Intelligent Autoscaling | Application Performance Monitoring with Avi

Not very long ago, one of our co-founders wrote a post on the million-dollar question in the enterprise networking world. In that post, Ranga discussed how hardware load balancers cannot scale elastically, which is why even web-scale companies such as Facebook and Google leverage software load balancers for elastic autoscaling to match traffic requirements.

In this post, I walk you through the specific metrics your load balancer must monitor for efficient and intelligent autoscaling. The decision to scale-out or scale-in applications should be made based on the application’s performance, available resources, and saturation in underlying cloud infrastructure. App scale-out is desired when there is degradation in service quality, available resources, an increase in errors, and in application load. Conversely, apps must be scaled-in when it is over-provisioned.

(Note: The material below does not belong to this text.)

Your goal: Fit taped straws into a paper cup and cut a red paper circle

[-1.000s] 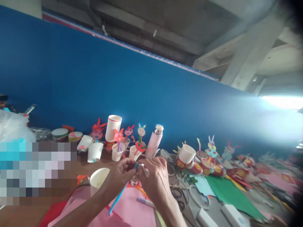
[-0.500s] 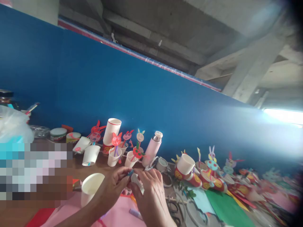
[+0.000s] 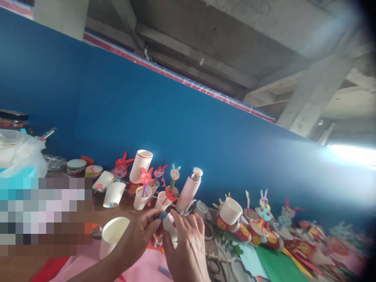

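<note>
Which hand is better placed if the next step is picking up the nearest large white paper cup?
Probably the left hand: it is nearer the cup than the right hand, though it apparently pinches a small blue piece.

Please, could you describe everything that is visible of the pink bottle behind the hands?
The pink bottle is a slim cylinder with a smooth body, a shiny, metal-looking neck and a whitish lid, which is on. It slants to the right in this tilted view, before the blue wall. Its foot is hard to make out beyond the right hand; whether anything touches it, I cannot tell.
</note>
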Motion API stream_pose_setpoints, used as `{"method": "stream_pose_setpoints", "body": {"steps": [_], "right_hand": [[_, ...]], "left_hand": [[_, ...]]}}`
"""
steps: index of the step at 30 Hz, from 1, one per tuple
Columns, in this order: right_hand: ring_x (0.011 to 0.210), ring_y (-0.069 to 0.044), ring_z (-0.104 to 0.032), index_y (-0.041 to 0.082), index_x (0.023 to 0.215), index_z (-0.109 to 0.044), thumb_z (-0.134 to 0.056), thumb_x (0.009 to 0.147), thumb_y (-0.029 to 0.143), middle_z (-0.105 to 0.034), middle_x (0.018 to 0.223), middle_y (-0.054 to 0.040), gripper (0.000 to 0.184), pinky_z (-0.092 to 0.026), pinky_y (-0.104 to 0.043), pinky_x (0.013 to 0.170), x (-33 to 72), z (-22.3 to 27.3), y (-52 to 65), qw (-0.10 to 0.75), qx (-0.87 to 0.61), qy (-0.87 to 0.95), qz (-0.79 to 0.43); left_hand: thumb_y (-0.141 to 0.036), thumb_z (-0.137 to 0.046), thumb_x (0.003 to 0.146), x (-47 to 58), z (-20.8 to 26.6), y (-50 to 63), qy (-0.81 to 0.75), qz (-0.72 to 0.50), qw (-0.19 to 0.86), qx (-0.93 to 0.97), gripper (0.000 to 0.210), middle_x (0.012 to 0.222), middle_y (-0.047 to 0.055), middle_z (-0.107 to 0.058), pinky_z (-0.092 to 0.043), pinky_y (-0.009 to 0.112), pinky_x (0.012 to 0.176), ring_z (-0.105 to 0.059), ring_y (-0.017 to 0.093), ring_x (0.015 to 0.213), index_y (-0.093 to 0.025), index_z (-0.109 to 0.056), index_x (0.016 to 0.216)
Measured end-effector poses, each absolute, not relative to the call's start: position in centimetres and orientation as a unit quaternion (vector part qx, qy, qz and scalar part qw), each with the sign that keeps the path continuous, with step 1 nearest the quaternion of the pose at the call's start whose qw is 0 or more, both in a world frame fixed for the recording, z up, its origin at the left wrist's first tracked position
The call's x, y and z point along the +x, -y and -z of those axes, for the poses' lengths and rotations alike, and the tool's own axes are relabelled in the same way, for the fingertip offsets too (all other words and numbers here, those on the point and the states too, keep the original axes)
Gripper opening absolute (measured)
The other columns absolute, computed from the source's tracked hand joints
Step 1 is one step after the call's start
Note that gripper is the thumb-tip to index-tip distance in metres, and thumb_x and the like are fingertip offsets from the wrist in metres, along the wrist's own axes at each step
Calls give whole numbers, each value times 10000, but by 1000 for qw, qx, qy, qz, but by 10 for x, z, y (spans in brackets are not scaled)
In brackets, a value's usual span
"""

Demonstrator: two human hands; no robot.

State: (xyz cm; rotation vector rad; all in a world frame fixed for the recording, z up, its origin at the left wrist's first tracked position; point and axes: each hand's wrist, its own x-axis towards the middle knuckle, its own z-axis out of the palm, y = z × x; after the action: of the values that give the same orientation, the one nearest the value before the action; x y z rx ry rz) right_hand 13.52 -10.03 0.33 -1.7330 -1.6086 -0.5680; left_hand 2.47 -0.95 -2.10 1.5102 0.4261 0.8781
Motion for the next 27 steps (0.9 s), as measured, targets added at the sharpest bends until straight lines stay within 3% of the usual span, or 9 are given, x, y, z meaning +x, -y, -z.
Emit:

The following metrics represent a cloud application’s performance and capacity:

Application Service Quality (Latency): Latency is the most important indicator of an application’s performance. The backend pool server’s latency is the most obvious metric to monitor. Also, it is also important to monitor network quality experienced by the clients to access the service, i.e., network latency in reaching the service (round-trip-time). An application may be very fast, but clients may experience service degradation due to poor network access.
Application Load: Production applications are typically benchmarked to establish the amount of load they can handle. The specific load metric may be different for different types of applications. For example, transactions-per-second is a reasonable load metric for a database application, whereas network throughput is a better metric for a video streaming server. The most commonly used metrics to measure the load for internet applications are the maximum concurrent open connections, network bandwidth, requests/sec, connections/sec, and SSL sessions/sec.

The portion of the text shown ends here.